All things related to Violet aside, I actually did have a great deal of homework to do while home for the break. I had found studying at Dearborn to be nearly impossible. The other girls in my study hall, held in the school's rather pitiful library, used the class period to snicker, tell jokes, braid hair, and point out other girls' traits worthy of ridicule. Studying in my room was equally frustrating because Alecia talked to herself, hummed, and sang constantly, sometimes even in her sleep. I was terrified of getting on her nerves even though I was sure that I was stronger than her and would be able to hold my own if she ever initiated a physical fight. Dearborn was just like prison in that little girls teamed up with networks of larger girls. The entire system functioned on relationships: who knew who, who owed who favors. My survival depended on my ability to stay out of that network.

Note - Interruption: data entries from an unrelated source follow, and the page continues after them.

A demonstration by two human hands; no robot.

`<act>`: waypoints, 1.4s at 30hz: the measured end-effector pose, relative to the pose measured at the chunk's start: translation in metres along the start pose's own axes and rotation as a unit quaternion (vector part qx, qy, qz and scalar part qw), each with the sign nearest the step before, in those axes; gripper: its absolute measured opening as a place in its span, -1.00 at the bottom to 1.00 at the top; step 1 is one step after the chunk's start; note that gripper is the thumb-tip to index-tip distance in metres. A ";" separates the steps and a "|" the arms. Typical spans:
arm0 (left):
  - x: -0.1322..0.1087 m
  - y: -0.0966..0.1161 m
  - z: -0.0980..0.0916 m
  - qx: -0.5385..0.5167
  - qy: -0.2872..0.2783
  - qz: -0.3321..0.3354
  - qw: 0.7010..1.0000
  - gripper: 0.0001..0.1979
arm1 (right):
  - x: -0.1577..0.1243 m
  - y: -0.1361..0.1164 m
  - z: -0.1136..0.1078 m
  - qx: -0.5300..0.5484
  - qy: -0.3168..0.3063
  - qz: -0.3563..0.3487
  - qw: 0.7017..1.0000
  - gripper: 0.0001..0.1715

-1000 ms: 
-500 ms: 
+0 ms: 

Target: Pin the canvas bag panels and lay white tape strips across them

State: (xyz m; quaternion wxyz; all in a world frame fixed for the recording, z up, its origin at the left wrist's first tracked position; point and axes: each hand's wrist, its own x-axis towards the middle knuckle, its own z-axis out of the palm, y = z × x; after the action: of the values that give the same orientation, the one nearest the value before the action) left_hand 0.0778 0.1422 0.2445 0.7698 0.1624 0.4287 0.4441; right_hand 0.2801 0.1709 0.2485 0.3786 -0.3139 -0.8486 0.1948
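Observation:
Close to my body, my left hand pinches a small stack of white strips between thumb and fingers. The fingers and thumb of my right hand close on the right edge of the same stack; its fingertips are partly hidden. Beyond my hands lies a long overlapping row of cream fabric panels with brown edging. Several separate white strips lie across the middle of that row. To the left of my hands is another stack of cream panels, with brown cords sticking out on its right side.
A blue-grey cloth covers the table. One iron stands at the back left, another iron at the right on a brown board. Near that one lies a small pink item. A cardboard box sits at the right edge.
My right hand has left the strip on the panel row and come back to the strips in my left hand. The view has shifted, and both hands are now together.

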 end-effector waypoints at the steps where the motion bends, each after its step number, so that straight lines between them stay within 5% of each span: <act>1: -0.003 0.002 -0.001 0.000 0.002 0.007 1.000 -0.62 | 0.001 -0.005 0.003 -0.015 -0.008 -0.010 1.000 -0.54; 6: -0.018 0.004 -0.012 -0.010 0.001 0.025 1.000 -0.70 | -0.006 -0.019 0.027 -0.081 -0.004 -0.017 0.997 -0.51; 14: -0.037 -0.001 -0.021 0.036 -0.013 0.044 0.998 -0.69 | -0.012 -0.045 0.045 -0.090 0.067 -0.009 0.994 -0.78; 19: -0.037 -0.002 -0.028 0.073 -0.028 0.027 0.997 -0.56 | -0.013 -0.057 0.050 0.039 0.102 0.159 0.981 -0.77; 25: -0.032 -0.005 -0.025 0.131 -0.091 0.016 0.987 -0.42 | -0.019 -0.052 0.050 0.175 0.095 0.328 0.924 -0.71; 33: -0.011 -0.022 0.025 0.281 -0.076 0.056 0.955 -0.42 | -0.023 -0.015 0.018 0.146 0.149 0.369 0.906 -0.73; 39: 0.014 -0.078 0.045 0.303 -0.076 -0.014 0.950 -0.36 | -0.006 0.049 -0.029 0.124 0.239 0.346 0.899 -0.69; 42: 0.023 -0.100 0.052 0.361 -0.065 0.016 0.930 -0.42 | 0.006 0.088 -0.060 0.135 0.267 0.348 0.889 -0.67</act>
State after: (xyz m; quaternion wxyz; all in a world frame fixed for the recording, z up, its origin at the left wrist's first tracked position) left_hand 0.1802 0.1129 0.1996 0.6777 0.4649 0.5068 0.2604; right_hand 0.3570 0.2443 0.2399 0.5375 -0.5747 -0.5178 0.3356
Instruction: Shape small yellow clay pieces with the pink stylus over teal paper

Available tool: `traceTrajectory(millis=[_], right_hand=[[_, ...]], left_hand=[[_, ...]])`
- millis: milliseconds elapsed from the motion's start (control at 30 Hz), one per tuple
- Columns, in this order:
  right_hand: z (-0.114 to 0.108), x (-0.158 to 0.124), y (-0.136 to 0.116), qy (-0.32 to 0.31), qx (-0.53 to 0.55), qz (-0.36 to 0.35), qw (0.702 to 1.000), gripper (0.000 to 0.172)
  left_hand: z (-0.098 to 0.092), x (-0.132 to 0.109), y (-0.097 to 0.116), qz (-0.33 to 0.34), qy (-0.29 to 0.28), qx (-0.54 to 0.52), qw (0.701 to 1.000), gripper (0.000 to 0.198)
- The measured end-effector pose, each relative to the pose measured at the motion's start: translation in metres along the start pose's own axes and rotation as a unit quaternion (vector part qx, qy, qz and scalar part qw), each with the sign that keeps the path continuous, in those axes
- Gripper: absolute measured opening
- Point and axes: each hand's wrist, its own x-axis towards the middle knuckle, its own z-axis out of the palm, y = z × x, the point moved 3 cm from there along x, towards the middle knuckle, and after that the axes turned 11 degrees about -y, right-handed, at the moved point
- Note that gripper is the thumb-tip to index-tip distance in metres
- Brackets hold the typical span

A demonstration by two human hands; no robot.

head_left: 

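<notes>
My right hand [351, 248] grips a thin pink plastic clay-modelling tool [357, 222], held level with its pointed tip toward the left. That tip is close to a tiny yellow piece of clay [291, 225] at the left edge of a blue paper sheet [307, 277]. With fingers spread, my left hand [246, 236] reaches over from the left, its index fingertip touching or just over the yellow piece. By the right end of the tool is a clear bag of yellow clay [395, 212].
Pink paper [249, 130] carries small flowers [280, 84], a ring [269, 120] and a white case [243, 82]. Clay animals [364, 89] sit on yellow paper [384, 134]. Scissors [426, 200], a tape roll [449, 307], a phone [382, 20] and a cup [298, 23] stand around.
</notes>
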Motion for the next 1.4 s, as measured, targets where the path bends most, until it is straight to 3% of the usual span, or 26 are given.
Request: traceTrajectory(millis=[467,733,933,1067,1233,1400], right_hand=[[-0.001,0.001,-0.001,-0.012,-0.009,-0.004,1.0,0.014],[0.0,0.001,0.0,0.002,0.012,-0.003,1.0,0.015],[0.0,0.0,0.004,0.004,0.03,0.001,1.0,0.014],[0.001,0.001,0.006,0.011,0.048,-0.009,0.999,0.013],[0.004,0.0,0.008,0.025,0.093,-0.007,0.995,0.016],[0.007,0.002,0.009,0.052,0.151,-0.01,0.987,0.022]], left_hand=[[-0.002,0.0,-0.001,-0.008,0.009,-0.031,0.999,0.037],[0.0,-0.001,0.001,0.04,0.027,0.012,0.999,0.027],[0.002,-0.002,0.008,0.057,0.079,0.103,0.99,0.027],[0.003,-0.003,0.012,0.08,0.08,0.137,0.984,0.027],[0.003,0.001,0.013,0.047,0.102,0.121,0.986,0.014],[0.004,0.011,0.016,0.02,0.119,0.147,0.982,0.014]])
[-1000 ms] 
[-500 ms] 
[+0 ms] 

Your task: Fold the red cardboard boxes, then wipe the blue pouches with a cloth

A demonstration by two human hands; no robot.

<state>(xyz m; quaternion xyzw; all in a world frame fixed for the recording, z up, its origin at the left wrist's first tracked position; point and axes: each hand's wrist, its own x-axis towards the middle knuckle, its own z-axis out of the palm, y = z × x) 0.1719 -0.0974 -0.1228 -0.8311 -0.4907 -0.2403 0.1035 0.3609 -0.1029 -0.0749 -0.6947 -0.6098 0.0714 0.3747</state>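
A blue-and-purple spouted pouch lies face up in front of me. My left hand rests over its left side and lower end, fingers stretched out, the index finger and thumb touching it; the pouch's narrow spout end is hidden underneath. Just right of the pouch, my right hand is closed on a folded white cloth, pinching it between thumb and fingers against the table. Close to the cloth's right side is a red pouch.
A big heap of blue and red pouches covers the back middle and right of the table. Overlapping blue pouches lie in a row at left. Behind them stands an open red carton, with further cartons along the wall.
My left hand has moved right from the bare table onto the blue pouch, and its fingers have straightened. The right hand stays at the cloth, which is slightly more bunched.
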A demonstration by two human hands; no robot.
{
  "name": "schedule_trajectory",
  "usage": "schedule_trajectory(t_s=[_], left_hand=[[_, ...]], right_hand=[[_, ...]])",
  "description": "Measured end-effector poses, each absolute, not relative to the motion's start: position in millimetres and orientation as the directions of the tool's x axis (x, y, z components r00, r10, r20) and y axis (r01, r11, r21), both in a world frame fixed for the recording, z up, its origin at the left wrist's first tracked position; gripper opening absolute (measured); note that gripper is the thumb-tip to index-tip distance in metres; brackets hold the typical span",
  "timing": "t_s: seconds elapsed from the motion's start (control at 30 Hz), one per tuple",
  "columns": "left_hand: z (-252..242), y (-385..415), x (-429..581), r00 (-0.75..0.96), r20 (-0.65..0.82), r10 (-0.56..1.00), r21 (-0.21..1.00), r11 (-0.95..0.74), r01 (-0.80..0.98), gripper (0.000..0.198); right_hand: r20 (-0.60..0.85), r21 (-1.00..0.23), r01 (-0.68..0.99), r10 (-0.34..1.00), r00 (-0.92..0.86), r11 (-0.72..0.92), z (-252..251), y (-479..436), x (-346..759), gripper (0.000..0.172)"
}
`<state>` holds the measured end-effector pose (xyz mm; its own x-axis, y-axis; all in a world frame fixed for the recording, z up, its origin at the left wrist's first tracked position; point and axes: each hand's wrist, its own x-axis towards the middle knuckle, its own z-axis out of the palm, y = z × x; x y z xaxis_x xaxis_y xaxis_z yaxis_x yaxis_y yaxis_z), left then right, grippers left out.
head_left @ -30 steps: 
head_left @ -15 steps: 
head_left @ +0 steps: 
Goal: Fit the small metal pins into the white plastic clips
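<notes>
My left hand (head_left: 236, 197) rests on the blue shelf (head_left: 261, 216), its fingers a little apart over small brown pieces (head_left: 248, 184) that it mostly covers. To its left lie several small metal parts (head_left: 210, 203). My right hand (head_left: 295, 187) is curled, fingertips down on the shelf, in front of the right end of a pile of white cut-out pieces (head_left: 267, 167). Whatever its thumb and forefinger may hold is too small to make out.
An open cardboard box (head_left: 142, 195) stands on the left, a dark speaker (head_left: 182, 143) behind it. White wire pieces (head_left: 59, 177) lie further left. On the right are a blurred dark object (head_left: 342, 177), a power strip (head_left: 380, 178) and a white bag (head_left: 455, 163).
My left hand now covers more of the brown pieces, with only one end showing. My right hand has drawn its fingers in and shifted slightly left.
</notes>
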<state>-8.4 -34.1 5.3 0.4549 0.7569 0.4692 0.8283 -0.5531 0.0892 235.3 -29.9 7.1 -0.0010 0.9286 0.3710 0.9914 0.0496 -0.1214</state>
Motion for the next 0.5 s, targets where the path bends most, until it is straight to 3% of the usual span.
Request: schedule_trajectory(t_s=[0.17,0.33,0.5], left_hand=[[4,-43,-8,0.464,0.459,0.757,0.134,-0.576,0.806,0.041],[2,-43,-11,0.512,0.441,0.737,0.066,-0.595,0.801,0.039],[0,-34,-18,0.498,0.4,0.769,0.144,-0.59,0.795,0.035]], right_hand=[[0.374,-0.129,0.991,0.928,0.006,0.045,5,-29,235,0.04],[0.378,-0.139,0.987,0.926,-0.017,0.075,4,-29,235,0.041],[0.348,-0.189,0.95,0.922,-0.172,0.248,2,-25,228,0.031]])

So I'd given up on studying, which was kind of unnecessary anyway since all of the classes at Dearborn would have been considered remedial by Weeping Willow High School's standards. I was cruising through them without even trying very hard. The big problem with just coasting through my junior year was that unlike most of the other girls at Dearborn, I still had hopes to get into a decent college, and felt the need to keep up with my classmates back at Weeping Willow High. I still had my junior year text books at home from the classes I'd abandoned, and had told myself for the past six weeks that I'd use my break at home to catch up as best I could on lessons I'd missed.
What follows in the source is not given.